Supplied material >>
---*---

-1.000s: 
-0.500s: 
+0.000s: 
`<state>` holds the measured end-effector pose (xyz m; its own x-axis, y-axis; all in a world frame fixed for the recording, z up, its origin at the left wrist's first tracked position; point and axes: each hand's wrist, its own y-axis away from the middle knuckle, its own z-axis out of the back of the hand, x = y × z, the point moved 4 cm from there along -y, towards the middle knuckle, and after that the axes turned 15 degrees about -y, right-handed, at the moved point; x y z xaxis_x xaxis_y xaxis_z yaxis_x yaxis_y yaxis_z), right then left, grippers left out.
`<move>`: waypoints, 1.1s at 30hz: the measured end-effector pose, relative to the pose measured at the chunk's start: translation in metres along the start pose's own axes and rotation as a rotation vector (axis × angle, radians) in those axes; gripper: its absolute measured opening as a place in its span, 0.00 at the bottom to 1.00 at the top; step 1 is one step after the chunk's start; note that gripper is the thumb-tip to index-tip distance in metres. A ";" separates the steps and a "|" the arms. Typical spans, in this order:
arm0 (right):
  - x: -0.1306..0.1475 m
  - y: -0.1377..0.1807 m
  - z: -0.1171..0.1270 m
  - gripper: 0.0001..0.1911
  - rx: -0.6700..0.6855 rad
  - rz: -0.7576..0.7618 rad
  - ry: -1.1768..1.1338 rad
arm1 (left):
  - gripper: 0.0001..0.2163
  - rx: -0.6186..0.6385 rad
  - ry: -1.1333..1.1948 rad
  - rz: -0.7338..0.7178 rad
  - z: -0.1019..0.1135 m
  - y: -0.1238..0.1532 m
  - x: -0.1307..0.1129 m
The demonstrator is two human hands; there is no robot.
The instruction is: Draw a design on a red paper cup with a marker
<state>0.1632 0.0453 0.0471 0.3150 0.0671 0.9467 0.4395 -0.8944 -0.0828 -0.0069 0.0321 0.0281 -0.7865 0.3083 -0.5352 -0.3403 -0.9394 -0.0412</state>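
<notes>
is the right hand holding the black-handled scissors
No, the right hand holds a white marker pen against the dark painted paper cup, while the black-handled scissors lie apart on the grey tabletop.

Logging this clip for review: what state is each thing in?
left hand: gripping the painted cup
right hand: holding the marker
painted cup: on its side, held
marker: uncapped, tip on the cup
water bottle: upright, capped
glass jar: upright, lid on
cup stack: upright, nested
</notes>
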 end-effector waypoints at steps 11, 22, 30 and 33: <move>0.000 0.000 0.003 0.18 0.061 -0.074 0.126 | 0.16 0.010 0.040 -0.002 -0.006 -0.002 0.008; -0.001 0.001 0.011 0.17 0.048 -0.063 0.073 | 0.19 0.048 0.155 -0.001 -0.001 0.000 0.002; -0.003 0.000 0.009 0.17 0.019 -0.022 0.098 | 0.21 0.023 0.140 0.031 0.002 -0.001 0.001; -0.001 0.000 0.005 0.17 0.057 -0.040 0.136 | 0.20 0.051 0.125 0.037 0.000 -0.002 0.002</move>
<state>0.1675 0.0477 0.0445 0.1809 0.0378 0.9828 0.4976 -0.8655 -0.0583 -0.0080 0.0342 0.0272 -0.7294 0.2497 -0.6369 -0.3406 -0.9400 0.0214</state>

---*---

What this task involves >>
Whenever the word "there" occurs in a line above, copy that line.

Written response >>
`<state>` holds the measured end-effector pose (xyz m; its own x-axis, y-axis; all in a world frame fixed for the recording, z up, its origin at the left wrist's first tracked position; point and axes: each hand's wrist, its own y-axis away from the middle knuckle, its own z-axis out of the back of the hand, x = y × z, the point moved 4 cm from there along -y, towards the middle knuckle, and after that the axes turned 15 degrees about -y, right-handed, at the moved point; x y z xaxis_x xaxis_y xaxis_z yaxis_x yaxis_y yaxis_z), right then left, grippers left out.
The demonstrator is two human hands; there is no robot.

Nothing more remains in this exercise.